Query timing

Query timing mk Sun, 10/13/2013 - 14:28

Timing a query execution is supported in multiple ways, but largely depends on what you want to measure. Point-to-point wall clock time, or the actual behavior of kernel operations.

(1) The baseline is to use simple command line tools, such at TIME on Linux to assess the performance of running a script against mclient. Beware that /bin/time and /usr/bin/time are not the same, they mainly measure and report the wall-clock time spent by the given command/process. See their respective man pages for details.

(2) The next approach is to use the "--interactive" option of the mclient tool, which will report on the timing of each individual SQL query in a script in easy human consumable terms.

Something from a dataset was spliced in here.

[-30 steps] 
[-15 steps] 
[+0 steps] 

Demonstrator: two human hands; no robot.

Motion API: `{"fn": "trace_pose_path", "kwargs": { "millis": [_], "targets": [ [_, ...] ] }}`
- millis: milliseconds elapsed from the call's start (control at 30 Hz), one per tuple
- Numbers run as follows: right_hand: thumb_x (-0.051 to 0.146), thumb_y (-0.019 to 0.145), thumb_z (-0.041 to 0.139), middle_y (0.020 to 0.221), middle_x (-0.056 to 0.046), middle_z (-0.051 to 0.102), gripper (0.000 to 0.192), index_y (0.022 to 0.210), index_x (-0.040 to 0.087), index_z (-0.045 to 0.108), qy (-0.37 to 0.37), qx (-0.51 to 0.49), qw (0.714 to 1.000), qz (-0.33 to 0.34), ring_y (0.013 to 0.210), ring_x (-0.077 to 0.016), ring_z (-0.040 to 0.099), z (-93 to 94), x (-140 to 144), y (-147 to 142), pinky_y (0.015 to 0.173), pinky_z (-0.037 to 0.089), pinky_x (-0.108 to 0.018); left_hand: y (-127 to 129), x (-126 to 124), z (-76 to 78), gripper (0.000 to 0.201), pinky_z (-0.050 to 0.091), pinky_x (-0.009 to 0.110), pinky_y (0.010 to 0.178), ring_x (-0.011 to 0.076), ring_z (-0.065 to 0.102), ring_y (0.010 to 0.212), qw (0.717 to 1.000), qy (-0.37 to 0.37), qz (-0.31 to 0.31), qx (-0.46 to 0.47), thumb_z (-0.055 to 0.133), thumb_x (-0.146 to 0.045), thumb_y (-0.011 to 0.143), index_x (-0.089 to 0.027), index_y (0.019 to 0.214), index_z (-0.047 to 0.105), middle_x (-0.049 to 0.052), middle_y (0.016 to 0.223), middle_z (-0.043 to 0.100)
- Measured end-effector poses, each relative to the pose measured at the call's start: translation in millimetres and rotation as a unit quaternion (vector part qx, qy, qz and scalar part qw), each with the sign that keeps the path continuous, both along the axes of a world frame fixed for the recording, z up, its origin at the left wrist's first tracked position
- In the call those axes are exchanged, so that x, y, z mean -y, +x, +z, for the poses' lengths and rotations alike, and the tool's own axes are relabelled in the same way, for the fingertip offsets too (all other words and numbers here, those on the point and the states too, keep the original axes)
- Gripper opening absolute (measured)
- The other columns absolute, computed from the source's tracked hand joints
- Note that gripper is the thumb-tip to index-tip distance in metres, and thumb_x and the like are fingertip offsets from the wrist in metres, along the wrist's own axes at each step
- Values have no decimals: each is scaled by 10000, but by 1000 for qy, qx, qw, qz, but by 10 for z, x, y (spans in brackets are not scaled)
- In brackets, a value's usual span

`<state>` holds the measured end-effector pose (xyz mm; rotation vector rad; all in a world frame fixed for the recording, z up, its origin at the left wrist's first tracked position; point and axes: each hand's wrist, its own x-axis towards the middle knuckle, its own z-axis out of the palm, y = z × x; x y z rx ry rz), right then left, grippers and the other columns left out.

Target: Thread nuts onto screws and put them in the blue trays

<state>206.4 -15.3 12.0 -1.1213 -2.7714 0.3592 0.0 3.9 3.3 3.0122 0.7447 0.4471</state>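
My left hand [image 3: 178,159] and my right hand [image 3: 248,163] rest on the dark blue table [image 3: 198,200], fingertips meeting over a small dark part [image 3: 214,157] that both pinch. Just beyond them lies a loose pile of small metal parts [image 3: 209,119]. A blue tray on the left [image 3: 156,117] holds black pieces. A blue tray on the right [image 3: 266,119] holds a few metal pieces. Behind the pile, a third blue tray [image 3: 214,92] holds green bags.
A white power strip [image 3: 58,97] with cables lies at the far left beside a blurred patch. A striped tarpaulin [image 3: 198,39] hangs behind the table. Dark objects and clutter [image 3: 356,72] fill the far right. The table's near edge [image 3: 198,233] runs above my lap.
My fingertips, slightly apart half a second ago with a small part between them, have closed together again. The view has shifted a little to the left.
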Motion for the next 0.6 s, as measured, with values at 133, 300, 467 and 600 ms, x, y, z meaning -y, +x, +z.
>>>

It returns the wall-clock time between sending the query to the server and receiving the first block of answers. Its rendering can be controlled (see mclient).

(3) The query history can also be maintained in a separate log for post analysis. (see description)

Thus, (1) includes everything from loading the mclient binary and starting the mclient process, parsing the query in mclient, sending to the server, having the server execute the query and serialize the result, sending the result back to the client, to the client receiving, parsing and rendering the result, and sending the result to /dev/null ("for free"), to a file (I/O), or to a terminal (scrolling). (2) merely includes the time the server spends on receiving and executing the query and creating the result. The abovementioned costs on the client side to receive, parse, render, etc. the result are excluded. The same holds for (3)

A detailed time of an SQL query can be obtained with prepending the query with the modifier TRACE. It will produce a queryable table with a break down of all relational algebra operations (see TRACE command). The profiling tools stethoscope and tomograph provide further details for those interested in the inner working of the system. It provides a hook to many system parameters, e.g. input/output, CPU cycles, and threads' activities.

Timing a database query should be done with care. Often you will notice differences in response time for the same query ran multiple times. The underlying cause can be that the data itself resides on disk (slow) or is already avaiable in the memory caches (fast), a single user runs queries (fast) or has to compete with other users (slow), including competing with other processes on your box fighting over cpu, memory, and IO resources. As a precaution you might want to flush the system caches. The Windows tool flushes the cache. You'll need to press the "Flush Cache WS" and "Flush All Standby" buttons. On Linux you have to create a little job that consumes all memory.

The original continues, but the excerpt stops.